Being a BDC the company must have a 200% asset coverage ratio (the lower BDC limit is 150%, but the company’s board has not approved the lower bound).

The preliminary prospectus can be found here.

EarlyBird was right on top of this a suggests a 6% coupon and BB+ rating from Egan Jones.

11 thoughts on “BDC SuRo Capital to Sell Baby Bonds”

    1. Yes, I got in on SSSSL early on at $25.20. Your note that Not only has SSSS not approved the lower BDC coverage ratio of 150%, they have covenanted they will not do so as long as this new issue is outstanding made it interesting to me

    2. I was able to get in when it immediately started trading at 24.90. It was a small position hoping to get more shares lower but never got the opportunity to add as it quickly moved higher.

  1. SSSS is really a tiny company—-$350M market cap. With its type of investments, a down market could be dangerous for its viability as an ongoing concern. At least, it appears that way to me.

    1. That to me is the problem with Baby Bonds, many are micro cap and even a billionaire can have a bad hair day and sneeze the wrong way tumbling tiny little companies sideways or down under.

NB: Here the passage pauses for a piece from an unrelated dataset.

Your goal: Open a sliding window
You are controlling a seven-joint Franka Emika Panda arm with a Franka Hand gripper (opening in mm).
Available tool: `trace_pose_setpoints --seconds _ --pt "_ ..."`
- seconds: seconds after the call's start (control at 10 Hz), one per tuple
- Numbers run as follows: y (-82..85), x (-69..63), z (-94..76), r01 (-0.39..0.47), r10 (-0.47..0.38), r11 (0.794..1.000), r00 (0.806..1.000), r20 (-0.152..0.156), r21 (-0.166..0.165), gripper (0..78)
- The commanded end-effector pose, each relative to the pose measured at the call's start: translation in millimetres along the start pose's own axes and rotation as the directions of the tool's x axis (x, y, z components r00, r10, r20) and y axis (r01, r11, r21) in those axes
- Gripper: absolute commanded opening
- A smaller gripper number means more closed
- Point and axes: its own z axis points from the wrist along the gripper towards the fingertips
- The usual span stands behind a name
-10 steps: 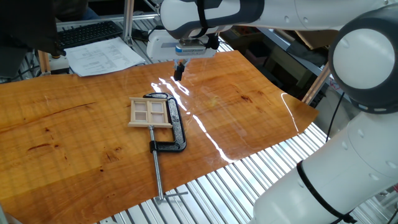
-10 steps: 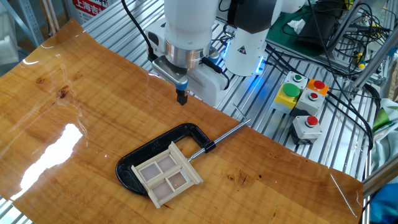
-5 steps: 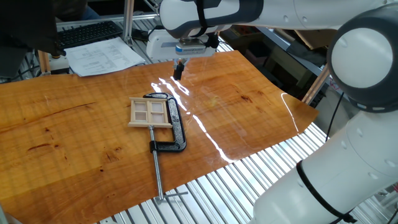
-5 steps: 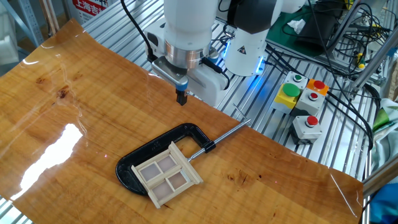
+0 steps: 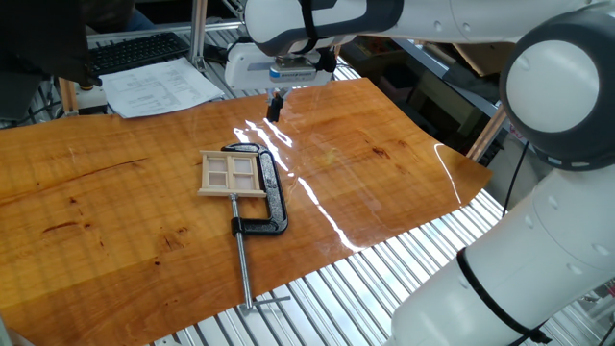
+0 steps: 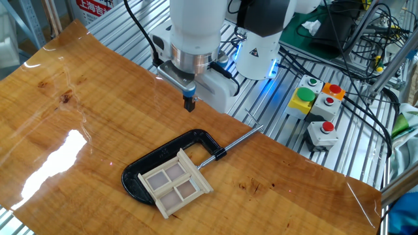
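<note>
The sliding window (image 5: 231,174) is a small pale wooden frame with thin bars and panes. It stands clamped in a black C-clamp (image 5: 272,192) on the wooden table. In the other fixed view the window (image 6: 176,183) lies at the lower middle, inside the clamp's black arc (image 6: 160,151). My gripper (image 5: 275,107) hangs above the table's far side, apart from the window, with its fingers together and nothing in them. In the other fixed view the gripper (image 6: 189,102) is above and behind the clamp.
The clamp's long steel rod (image 5: 245,269) runs toward the table's front edge. Papers (image 5: 159,86) and a keyboard (image 5: 135,50) lie beyond the far edge. A button box (image 6: 320,111) with green, red buttons and cables sits off the table. The table's right corner (image 5: 476,173) overhangs slatted aluminium.
My gripper has drifted slightly to the left and away from the clamp. The window and clamp have not moved.
</note>
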Motion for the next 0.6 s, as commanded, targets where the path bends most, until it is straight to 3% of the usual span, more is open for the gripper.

But where else to get a descent yield higher up on the debt ladder?

  2. $300M Market Cap
    Dividend Payout ratio approx. 66%
    $118m free cash flow
    Total debt $512K

  3. Not only has SSSS not approved the lower BDC coverage ratio of 150%, they have covenanted they will not do so as long as this new issue is outstanding –

    Section 18(a)(1)(B) as modified by Section 61(a) of the 1940 Act generally prohibits a BDC from declaring any cash dividend or distribution upon any class of its capital stock, or purchasing any such capital stock if its asset coverage, as defined in the 1940 Act, were below 200% (or 150% if certain requirements are met) at the time of the declaration of the dividend or distribution or the purchase and after deducting the amount of such dividend, distribution, or purchase. Under this covenant, we will be permitted to declare a cash dividend or distribution notwithstanding the prohibition contained in Section 18(a)(1)(B) as modified by Section 61(a) of the 1940 Act or any successor provisions, but only up to such amount as is necessary for us to maintain our status as a RIC under Subchapter M of the Code. Notwithstanding the foregoing, for the period of time during which the Notes are outstanding, we will not seek the requisite approval under the 1940 Act of our board of directors or our shareholders to reduce our asset coverage below 200%;

    1. They have been paying their common dividend the past 3 quarters in a combination of cash and common shares. If one does not elect to receive the cash, they will receive the total dividend in the form of shares. If you elect cash, you still receive some of the dividend in the form of shares.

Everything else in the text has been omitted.